What the task requires → Verbatim output of the full listing is required.
================================
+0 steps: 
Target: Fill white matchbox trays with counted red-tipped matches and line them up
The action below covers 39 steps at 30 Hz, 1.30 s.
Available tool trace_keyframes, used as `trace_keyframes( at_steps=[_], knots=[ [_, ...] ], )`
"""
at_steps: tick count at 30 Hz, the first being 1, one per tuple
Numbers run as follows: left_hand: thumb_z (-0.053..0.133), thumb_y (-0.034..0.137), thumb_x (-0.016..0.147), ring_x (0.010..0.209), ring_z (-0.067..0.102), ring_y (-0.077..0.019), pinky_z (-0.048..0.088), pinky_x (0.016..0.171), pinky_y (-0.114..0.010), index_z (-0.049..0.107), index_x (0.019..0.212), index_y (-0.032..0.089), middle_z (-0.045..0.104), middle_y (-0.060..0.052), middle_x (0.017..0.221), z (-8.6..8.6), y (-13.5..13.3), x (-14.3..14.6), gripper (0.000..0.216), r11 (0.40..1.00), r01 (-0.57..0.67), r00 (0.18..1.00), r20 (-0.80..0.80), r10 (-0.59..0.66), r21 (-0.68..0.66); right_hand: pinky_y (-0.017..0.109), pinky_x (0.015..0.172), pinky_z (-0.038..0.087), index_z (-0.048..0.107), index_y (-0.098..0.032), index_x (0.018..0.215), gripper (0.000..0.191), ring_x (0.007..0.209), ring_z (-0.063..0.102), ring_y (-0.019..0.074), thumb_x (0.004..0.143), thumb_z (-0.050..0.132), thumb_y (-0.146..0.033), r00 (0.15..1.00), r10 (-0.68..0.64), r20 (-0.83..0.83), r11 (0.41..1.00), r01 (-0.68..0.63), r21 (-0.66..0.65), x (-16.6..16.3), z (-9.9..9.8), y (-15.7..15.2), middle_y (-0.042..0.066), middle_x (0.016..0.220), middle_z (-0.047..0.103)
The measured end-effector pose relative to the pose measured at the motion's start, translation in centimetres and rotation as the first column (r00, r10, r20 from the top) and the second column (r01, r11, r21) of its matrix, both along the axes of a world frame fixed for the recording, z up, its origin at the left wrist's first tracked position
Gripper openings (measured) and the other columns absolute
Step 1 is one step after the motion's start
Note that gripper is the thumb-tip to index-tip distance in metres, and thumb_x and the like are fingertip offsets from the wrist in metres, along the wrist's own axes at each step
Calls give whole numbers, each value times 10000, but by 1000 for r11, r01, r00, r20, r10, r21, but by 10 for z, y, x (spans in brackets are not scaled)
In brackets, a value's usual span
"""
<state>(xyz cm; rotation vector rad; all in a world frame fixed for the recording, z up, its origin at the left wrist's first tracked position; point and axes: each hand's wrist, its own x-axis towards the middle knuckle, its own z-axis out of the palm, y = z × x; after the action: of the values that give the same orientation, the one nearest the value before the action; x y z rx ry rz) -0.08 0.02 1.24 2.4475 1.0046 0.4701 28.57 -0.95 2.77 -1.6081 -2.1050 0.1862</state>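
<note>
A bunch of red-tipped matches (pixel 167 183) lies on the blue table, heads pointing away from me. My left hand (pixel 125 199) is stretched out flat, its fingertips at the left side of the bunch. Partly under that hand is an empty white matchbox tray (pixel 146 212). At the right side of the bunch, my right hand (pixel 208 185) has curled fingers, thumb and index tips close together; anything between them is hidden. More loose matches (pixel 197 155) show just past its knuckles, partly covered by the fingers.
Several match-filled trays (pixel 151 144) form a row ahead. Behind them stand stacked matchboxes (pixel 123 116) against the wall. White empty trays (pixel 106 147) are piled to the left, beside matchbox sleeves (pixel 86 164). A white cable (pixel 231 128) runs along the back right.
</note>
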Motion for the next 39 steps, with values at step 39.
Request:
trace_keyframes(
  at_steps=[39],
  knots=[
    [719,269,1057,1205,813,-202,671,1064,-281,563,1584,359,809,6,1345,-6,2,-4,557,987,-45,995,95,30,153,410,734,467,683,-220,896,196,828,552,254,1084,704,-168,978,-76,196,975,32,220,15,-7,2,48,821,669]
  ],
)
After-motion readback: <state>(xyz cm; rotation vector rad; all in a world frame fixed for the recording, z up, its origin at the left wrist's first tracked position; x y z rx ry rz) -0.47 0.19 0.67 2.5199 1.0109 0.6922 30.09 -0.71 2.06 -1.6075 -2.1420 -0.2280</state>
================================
Problem solution →
+0 steps: 
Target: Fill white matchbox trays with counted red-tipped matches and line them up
The action below covers 39 steps at 30 Hz, 1.30 s.
Available tool trace_keyframes, used as `trace_keyframes( at_steps=[_], knots=[ [_, ...] ], )`
"""
at_steps: tick count at 30 Hz, the first being 1, one per tuple
Numbers run as follows: left_hand: thumb_z (-0.053..0.133), thumb_y (-0.034..0.137), thumb_x (-0.016..0.147), ring_x (0.010..0.209), ring_z (-0.067..0.102), ring_y (-0.077..0.019), pinky_z (-0.048..0.088), pinky_x (0.016..0.171), pinky_y (-0.114..0.010), index_z (-0.049..0.107), index_x (0.019..0.212), index_y (-0.032..0.089), middle_z (-0.045..0.104), middle_y (-0.060..0.052), middle_x (0.017..0.221), z (-8.6..8.6), y (-13.5..13.3), x (-14.3..14.6), gripper (0.000..0.216), r11 (0.40..1.00), r01 (-0.57..0.67), r00 (0.18..1.00), r20 (-0.80..0.80), r10 (-0.59..0.66), r21 (-0.68..0.66); right_hand: pinky_y (-0.017..0.109), pinky_x (0.015..0.172), pinky_z (-0.038..0.087), index_z (-0.048..0.107), index_y (-0.098..0.032), index_x (0.018..0.215), gripper (0.000..0.191), ring_x (0.007..0.209), ring_z (-0.063..0.102), ring_y (-0.019..0.074), thumb_x (0.004..0.143), thumb_z (-0.050..0.132), thumb_y (-0.146..0.033), r00 (0.15..1.00), r10 (-0.68..0.64), r20 (-0.83..0.83), r11 (0.41..1.00), r01 (-0.68..0.63), r21 (-0.66..0.65), x (-16.6..16.3), z (-9.9..9.8), y (-15.7..15.2), middle_y (-0.042..0.066), middle_x (0.016..0.220), middle_z (-0.047..0.103)
The measured end-effector pose relative to the pose measured at the motion's start, translation in centimetres and rotation as the first column (r00, r10, r20 from the top) and the second column (r01, r11, r21) of its matrix, both along the axes of a world frame fixed for the recording, z up, its origin at the left wrist's first tracked position
Gripper openings (measured) and the other columns absolute
Step 1 is one step after the motion's start
Note that gripper is the thumb-tip to index-tip distance in metres, and thumb_x and the like are fingertip offsets from the wrist in metres, along the wrist's own axes at each step
Calls give whole numbers, each value times 10000, but by 1000 for r11, r01, r00, r20, r10, r21, but by 10 for z, y, x (spans in brackets are not scaled)
In brackets, a value's usual span
"""
<state>(xyz cm; rotation vector rad; all in a world frame fixed for the recording, z up, its origin at the left wrist's first tracked position; point and axes: each hand's wrist, its own x-axis towards the middle knuckle, its own z-axis out of the palm, y = z × x; after the action: of the values that give the same orientation, the one nearest the value before the action; x y z rx ry rz) -0.08 0.02 1.24 2.4475 1.0046 0.4701 28.57 -0.95 2.77 -1.6081 -2.1050 0.1862</state>
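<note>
A bunch of red-tipped matches (pixel 167 183) lies on the blue table, heads pointing away from me. My left hand (pixel 125 199) is stretched out flat, its fingertips at the left side of the bunch. Partly under that hand is an empty white matchbox tray (pixel 146 212). At the right side of the bunch, my right hand (pixel 208 185) has curled fingers, thumb and index tips close together; anything between them is hidden. More loose matches (pixel 197 155) show just past its knuckles, partly covered by the fingers.
Several match-filled trays (pixel 151 144) form a row ahead. Behind them stand stacked matchboxes (pixel 123 116) against the wall. White empty trays (pixel 106 147) are piled to the left, beside matchbox sleeves (pixel 86 164). A white cable (pixel 231 128) runs along the back right.
</note>
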Motion for the next 39 steps, with values at step 39.
Request:
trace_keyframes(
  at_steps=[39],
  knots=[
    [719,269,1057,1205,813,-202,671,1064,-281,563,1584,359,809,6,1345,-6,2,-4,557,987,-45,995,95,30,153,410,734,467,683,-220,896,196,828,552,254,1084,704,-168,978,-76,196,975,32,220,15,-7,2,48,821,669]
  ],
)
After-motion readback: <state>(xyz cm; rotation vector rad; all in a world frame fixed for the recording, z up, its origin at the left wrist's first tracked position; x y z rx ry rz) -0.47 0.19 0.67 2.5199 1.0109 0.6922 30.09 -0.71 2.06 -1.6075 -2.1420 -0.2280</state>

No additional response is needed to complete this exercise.